Praias Brasileiras: O Que Pode e o Que Não Pode na Faixa de Areia e na Cobrança de Serviços
Relatos de práticas abusivas em praias brasileiras, como cobranças indevidas e preços exorbitantes, têm ganhado destaque. Um levantamento detalhado do g1 revela como a regulamentação do uso de equipamentos e a oferta de serviços variam em diferentes municípios do país.
A exigência de consumação mínima em estabelecimentos litorâneos é ilegal em todo o território nacional, configurando venda casada e prática abusiva. O Código de Defesa do Consumidor é a base para a proteção dos seus direitos.
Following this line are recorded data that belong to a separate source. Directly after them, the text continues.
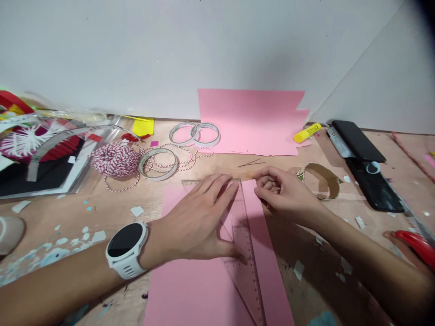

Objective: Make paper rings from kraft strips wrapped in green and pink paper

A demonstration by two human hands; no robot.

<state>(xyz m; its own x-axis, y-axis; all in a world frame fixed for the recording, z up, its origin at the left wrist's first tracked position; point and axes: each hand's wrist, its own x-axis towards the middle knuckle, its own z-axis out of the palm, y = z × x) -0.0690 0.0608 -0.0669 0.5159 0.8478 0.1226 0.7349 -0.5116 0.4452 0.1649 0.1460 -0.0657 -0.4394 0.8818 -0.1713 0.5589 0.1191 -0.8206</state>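
Note:
A sheet of pink paper (190,290) lies in front of me. On it rests a clear triangular set square (244,244), its long ruled edge running near the sheet's right side. My left hand (197,217), wearing a white watch (126,246) on the wrist, lies over the set square with fingers and thumb spread, pressing it against the paper. At the sheet's top right corner, my right hand (282,190) has its fingers curled, with thumb and forefinger pinching the paper's edge. Its other fingertips are partly hidden.
More pink sheets (251,117) lean against the white wall. Left are striped twine (115,159), a tape ring (158,164) and a plastic bag (98,131). Right are a yellow glue stick (306,133), a cardboard ring (321,181), a black phone (360,140) and red-handled scissors (416,246).

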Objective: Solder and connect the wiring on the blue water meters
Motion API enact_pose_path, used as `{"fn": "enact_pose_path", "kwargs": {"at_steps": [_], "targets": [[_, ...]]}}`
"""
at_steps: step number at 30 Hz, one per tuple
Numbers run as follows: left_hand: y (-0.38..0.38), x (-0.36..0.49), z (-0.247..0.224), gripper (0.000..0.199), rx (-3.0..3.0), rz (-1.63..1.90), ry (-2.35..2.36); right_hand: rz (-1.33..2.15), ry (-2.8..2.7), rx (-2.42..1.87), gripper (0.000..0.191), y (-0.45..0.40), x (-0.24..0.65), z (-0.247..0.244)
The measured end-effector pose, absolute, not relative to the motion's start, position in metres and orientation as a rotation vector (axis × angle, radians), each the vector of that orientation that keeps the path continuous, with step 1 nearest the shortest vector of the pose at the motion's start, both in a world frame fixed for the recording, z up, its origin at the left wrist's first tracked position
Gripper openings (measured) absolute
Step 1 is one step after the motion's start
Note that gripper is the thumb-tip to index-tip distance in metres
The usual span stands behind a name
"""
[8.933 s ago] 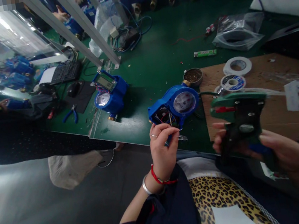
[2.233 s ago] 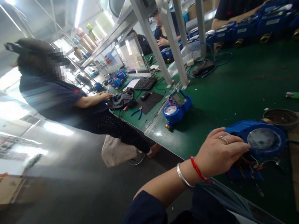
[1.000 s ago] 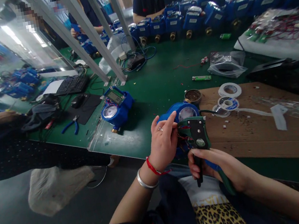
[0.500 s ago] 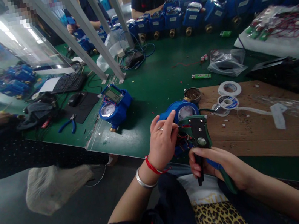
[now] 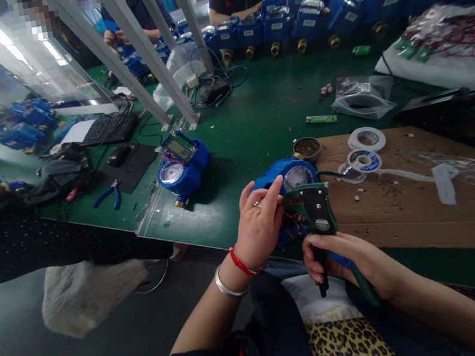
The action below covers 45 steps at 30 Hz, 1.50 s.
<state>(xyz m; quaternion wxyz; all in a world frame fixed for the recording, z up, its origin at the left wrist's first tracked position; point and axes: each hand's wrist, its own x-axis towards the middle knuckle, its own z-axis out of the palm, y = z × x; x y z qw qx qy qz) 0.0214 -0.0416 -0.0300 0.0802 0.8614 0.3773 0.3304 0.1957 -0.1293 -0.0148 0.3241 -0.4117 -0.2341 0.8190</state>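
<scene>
My right hand (image 5: 338, 252) is wrapped round the handles of a green and black wire stripper (image 5: 316, 207), its head pointing away from me. At the tool's jaws, my left hand (image 5: 258, 217) pinches a thin wire, mostly hidden by the fingers. Beneath the hands lies a blue water meter (image 5: 279, 170) with a round clear dial; red and dark wires (image 5: 290, 227) show in its near part, partly covered by hand and tool. To the left stands a second blue water meter (image 5: 185, 165), its display raised.
A cardboard sheet (image 5: 409, 222) carries tape (image 5: 366, 139) and a solder spool (image 5: 365, 161). Beside it sits a round tin (image 5: 306, 148). Blue pliers (image 5: 108, 195) lie left, near metal posts (image 5: 155, 64). Rows of blue meters (image 5: 278, 26) line the back; co-workers are across and at left.
Hands and stripper stay nearly in place at the meter; the stripper's handles have shifted very slightly right. The whole view has moved a little.
</scene>
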Motion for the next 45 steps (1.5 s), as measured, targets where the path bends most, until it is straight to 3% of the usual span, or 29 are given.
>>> {"fn": "enact_pose_path", "kwargs": {"at_steps": [31, 39, 45], "targets": [[-0.0396, 0.0193, -0.0339, 0.057, 2.48, 1.062, 1.088, 2.147, -0.653, -1.099, 0.035, -0.1283, 0.1973, -0.0118], [-0.0446, 0.0262, -0.0325, 0.015, 2.506, 1.166, 1.147, 2.121, -0.693, -1.068, 0.035, -0.1314, 0.2007, -0.0138], [-0.0439, 0.029, -0.0336, 0.009, 2.449, 1.221, 1.216, 2.093, -0.764, -1.084, 0.036, -0.1318, 0.2019, -0.0153]]}}
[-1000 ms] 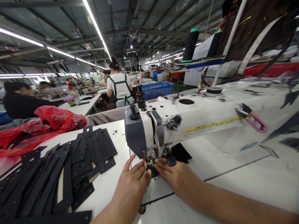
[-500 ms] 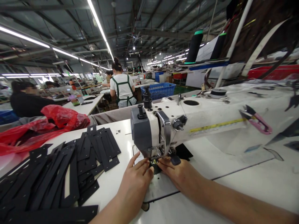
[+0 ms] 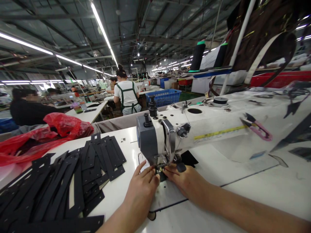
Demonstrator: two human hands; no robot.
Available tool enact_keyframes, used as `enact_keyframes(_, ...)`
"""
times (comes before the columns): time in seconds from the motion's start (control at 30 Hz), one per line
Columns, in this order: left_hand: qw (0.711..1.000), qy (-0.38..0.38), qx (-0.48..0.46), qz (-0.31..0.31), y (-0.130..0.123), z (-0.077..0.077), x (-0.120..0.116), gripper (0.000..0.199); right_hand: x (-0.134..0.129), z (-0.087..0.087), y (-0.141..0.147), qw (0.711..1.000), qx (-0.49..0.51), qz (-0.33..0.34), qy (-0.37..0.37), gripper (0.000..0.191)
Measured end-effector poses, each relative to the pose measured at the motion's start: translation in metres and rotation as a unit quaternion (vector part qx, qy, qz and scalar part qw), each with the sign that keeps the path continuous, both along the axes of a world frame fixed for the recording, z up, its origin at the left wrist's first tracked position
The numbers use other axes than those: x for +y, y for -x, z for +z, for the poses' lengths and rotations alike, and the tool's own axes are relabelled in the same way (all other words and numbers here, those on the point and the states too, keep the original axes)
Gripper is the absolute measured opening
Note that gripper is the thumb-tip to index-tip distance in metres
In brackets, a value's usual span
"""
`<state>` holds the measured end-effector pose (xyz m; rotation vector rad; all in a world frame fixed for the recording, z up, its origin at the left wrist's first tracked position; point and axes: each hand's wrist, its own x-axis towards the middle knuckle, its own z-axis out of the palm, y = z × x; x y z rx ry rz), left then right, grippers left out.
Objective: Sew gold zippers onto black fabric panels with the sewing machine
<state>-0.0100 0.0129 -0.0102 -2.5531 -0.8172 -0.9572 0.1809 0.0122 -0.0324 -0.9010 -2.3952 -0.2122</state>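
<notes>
A white sewing machine (image 3: 209, 124) with a grey head (image 3: 147, 140) stands on the white table (image 3: 243, 194). My left hand (image 3: 142, 189) and my right hand (image 3: 183, 181) rest on the machine bed, fingertips pressed on a small black piece (image 3: 162, 175) under the needle and presser foot (image 3: 159, 168). The two hands sit on either side of the needle. More of that black piece shows behind the needle (image 3: 189, 158). Most of the piece is hidden by my fingers.
Several flat black cut pieces (image 3: 73, 181) lie spread at the left. Behind them lies a red plastic bag (image 3: 48, 131). Pink thread snips (image 3: 257, 129) rest on the machine arm. Black thread cones (image 3: 198, 55) stand behind. Other people sit at far tables, one in a green apron (image 3: 126, 94).
The view has shifted slightly. Both hands stay at the needle on the small black piece, with hardly any movement.
</notes>
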Motion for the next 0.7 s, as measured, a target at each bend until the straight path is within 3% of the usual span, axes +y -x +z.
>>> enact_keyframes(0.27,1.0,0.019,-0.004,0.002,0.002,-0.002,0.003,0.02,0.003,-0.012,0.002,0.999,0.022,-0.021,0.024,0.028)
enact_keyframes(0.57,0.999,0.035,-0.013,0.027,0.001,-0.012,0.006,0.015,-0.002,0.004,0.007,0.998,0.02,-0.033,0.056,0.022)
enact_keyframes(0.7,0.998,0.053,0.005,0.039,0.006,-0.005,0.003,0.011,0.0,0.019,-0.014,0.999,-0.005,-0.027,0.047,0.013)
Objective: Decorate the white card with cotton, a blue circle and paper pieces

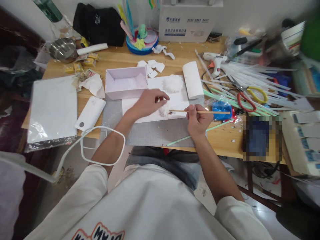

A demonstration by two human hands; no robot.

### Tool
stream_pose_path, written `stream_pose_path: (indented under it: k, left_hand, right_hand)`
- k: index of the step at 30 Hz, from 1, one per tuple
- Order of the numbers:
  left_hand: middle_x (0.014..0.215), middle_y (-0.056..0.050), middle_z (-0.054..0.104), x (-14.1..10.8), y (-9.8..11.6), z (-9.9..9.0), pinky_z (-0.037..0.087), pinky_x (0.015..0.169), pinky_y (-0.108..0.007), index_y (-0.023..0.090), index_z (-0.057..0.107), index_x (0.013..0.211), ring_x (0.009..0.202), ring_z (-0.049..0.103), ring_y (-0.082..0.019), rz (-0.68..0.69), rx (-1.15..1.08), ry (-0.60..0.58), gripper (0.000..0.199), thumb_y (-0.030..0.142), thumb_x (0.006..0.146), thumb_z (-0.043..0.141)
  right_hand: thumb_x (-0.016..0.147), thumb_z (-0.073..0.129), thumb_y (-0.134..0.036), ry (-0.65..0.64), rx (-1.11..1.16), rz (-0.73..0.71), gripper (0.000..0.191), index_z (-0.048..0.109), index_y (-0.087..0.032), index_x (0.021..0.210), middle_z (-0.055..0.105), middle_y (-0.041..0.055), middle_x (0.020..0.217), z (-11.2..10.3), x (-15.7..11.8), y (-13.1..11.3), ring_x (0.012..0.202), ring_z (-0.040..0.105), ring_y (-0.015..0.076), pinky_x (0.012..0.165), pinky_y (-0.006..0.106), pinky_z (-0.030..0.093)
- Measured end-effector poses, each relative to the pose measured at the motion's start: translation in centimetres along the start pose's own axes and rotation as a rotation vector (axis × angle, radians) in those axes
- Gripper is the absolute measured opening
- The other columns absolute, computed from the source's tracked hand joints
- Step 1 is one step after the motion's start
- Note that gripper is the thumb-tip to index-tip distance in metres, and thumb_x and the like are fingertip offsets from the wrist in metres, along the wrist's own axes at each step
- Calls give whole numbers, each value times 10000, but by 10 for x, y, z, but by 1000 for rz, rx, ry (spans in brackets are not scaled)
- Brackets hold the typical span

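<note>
My right hand (198, 120) is closed around a thin wooden stick (212, 112), held nearly level and pointing left. The stick's tip meets the right side of a small white fluffy clump (164, 109). Over the upper left of that clump, my left hand (151, 101) curls its thumb and fingers against it; its exact grip is partly hidden. Beneath both lies a white sheet (140, 115) on a grey cutting mat (150, 133). A larger white fluffy clump (173, 83) rests farther back on the sheet.
Behind my left hand stands an open white box (126, 90). A white roll (193, 80) lies to the right, before scissors (250, 96), a glue gun (215, 63) and many plastic strips (252, 75). At left are a white power bank (90, 113) and a white tubular frame (124, 146).
</note>
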State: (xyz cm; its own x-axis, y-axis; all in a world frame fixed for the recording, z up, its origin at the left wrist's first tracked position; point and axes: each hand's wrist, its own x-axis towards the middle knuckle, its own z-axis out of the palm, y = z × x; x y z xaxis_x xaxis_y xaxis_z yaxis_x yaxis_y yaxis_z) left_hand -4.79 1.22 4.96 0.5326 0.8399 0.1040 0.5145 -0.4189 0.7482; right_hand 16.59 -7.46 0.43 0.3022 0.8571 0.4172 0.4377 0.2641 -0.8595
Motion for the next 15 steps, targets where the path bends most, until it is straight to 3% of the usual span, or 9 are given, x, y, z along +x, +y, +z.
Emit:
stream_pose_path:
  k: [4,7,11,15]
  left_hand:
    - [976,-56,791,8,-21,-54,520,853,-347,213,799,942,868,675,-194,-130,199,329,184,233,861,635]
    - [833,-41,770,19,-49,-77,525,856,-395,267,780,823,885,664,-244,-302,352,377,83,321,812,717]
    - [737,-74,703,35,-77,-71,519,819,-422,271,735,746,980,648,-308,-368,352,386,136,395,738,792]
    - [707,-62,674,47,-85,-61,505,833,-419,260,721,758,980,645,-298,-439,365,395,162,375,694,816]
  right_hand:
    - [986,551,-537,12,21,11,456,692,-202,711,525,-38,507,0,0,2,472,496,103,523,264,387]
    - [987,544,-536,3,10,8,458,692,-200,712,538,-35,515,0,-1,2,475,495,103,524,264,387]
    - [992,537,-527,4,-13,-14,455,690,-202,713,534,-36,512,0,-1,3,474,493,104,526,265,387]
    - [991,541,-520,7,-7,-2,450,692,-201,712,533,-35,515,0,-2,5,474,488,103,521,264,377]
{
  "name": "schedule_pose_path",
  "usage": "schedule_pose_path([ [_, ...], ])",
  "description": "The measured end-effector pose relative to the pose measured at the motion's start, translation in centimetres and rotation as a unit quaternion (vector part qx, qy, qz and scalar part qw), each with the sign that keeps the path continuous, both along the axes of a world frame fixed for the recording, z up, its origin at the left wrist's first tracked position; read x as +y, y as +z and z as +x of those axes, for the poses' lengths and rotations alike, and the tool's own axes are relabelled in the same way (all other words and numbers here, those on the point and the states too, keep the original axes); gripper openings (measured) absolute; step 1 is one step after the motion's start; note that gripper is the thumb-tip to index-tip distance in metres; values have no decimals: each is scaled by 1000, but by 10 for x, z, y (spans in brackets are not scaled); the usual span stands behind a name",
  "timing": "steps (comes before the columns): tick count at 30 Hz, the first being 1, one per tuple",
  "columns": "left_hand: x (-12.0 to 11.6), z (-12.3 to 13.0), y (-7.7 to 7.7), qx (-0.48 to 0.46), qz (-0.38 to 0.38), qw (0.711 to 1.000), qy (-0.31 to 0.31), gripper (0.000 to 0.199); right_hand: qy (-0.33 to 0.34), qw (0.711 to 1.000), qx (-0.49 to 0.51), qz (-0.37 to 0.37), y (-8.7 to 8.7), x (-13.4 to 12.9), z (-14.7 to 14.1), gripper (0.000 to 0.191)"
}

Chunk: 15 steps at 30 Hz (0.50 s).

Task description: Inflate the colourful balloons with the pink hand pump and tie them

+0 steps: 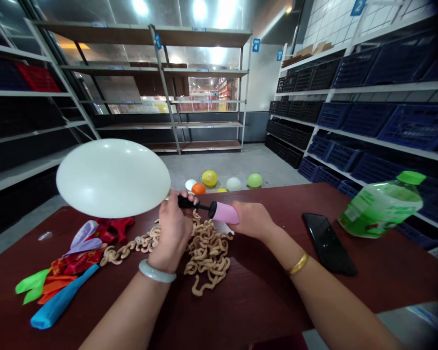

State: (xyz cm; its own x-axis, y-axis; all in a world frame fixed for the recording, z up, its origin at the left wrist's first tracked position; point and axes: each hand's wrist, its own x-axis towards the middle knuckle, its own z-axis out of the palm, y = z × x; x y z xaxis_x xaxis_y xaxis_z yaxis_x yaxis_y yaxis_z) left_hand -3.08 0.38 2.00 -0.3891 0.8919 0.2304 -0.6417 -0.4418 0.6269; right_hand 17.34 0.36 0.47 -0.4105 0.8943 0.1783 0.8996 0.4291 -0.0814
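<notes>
A large inflated white balloon [113, 177] stands out to the left of my left hand [175, 228], with its neck at my fingers. That hand is closed round the black nozzle end of a hand pump [224, 213] and seems to pinch the balloon's neck there, though the fingers hide it. My right hand [251, 219] grips the pink barrel of the pump from the right, and a length of black rod shows between the two hands. Below them on the table lies a heap of tan, curled chain-like pieces [208, 253].
Uninflated balloons [58, 299] in several colours lie at the left of the dark red table [270, 301]. A black phone [328, 243] and a green-capped bottle [381, 206] are at the right. Inflated balloons [209, 178] rest on the floor beyond; shelves [204, 73] and crates [365, 121] surround the area.
</notes>
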Motion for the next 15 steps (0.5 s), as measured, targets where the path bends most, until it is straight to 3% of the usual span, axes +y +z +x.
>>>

A faixa de areia é um bem público e, embora a gestão seja federal, estados e municípios podem estabelecer normas para o uso comercial, desde que respeitem o acesso livre. Conhecer seus direitos é fundamental para aproveitar o litoral sem transtornos.
Regras Gerais e o Que Diz o Código de Defesa do Consumidor
Em locais sem legislação específica, valem as regras gerais e o Código de Defesa do Consumidor. Este código permite a cobrança pelo aluguel de cadeiras e guarda-sóis, desde que os preços sejam claramente informados e não sejam abusivos. A exigência de consumação mínima, no entanto, é expressamente proibida em todo o país.
Variações Regionais: O Que Cada Cidade Permite
O levantamento do g1 analisou legislações de 60 praias em 24 municípios, abrangendo 14 estados. Em cinco cidades, não há leis municipais ou estaduais específicas para o uso comercial da faixa de areia, deixando a aplicação das normas gerais do CDC. Nos outros 19 casos, os municípios criaram normas próprias, com limites para equipamentos, proibição de reserva de área e restrições a estruturas fixas.
Como Denunciar Abusos nas Praias
A Secretaria Nacional do Consumidor (Senacon) elaborou uma nota técnica para coibir abusos no comércio e serviços praianos, recomendando a adoção de normas locais complementares. O documento reafirma a proibição da consumação mínima e a natureza pública da faixa de areia. Para denunciar práticas abusivas, é essencial reunir provas, como fotos, vídeos e comprovantes de pagamento, e registrar a reclamação no Procon de seu estado ou município.
Exemplos de Regulamentação Municipal
Em cidades como Aracaju (SE), a legislação municipal e as orientações do Procon regem o uso da orla, permitindo a ocupação de até metade do espaço em frente a estabelecimentos, com distância mínima entre mesas e cadeiras, mas proibindo consumação mínima e instalação de equipamentos sem autorização. Maceió (AL) estabelece limites para kits de praia e prepara portaria para definir preços máximos de aluguel, vedando reserva de áreas e consumação mínima. Já em Salvador (BA), uma lei recente limita a instalação de 40 guarda-sóis por estabelecimento e proíbe a reserva antecipada de kits na Praia do Porto da Barra.
O Que Fazer em Caso de Irregularidades
O Código de Defesa do Consumidor é a lei de referência. Para registrar uma denúncia no Procon, é importante reunir provas da irregularidade, como fotos e vídeos dos preços praticados ou da exigência de consumação mínima, além de guardar comprovantes de pagamento e anotar o nome e endereço do estabelecimento. O Procon notificará o estabelecimento para que apresente defesa ou proposta de solução.